LNPs (Lipid nanoparticles) are currently the foremost non-viral delivery vector employed to transport mRNA into cells. LNPs are typically composed of four components: an ionizable cationic lipid, a helper phospholipid, cholesterol, and a PEGylated lipid. These lipids encapsulate the mRNA payload and protect the nucleic acid core from degradation. Characterization and monitoring of the LNP physicochemical properties such as particle size, lipid content and composition, and percent mRNA encapsulation are required to support regulatory submissions. These CQAs can be monitored by DLS, zeta potential, HPLC-CAD, and RiboGreen assays.

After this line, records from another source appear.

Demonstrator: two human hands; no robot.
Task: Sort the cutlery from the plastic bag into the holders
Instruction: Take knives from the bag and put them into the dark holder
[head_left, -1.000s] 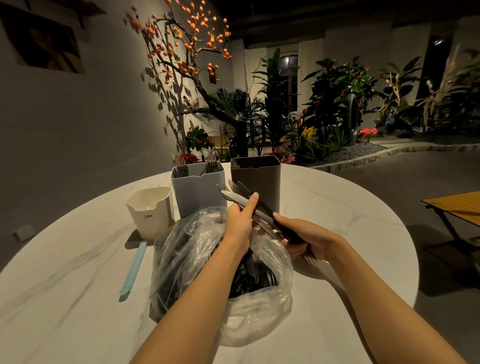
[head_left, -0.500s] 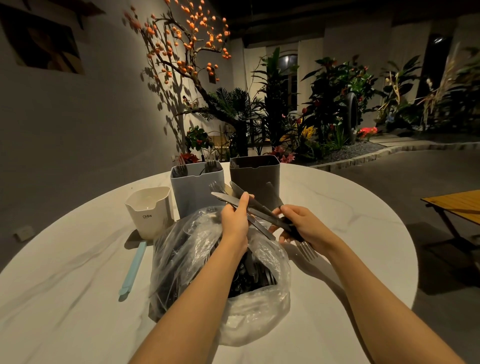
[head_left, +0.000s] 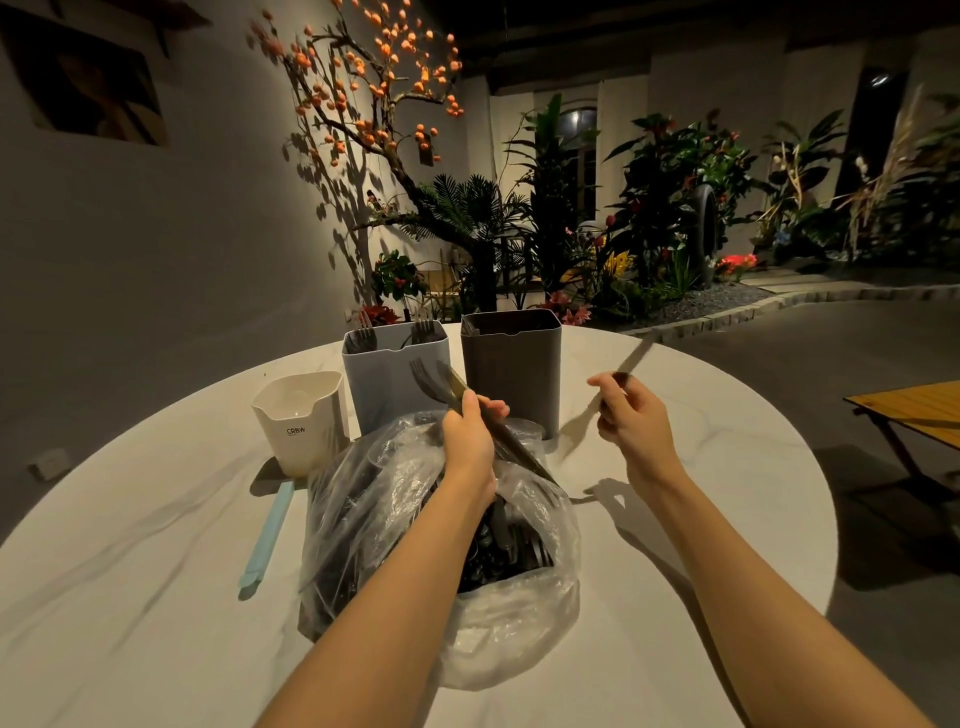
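The only legible text is "CRBW", printed in small dark capitals with a thin line beneath it, low on the front wall of the white holder (head_left: 304, 426) at the left of the table (head_left: 156, 597). The blue holder (head_left: 387, 387) and the dark holder (head_left: 511, 374) beside it carry no readable marks. The picture (head_left: 85, 85) on the wall is too dim for any lettering to be made out.

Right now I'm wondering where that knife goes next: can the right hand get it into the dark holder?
Probably yes. The right hand holds the blurred knife just right of the dark holder, whose open top has nothing over it. The left hand and its cutlery are nearer the bag.
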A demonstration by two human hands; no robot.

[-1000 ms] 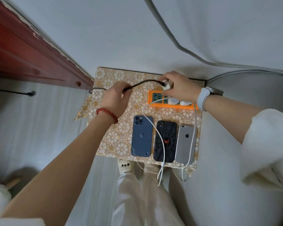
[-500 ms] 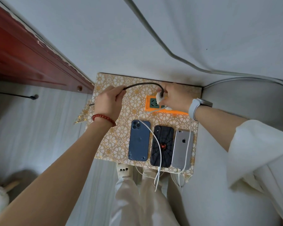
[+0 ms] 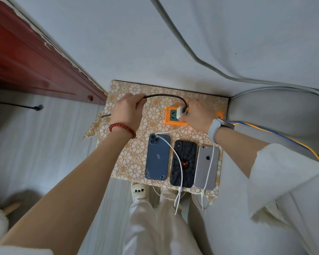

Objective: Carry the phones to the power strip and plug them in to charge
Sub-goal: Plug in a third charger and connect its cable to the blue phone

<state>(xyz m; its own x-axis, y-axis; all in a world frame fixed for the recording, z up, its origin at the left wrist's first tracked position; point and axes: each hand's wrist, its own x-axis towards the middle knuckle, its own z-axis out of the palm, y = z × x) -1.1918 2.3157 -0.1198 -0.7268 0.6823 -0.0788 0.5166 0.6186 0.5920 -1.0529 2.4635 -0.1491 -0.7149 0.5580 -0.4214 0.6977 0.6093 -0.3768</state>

EBPT offers full mass spectrometry, cell-based potency, and flow cytometry GMP capabilities from coast to coast in Lancaster PA; Columbia, MO; as well as San Diego, CA, locations.
In this quickly developing area, we are constantly re-evaluating the best approach and improving methodology as well as introducing new technology, the latest being the introduction in early 2025 of GMP next-generation sequencing (NGS) services in Lancaster to confirm sequence as well and to identify any sequence variants.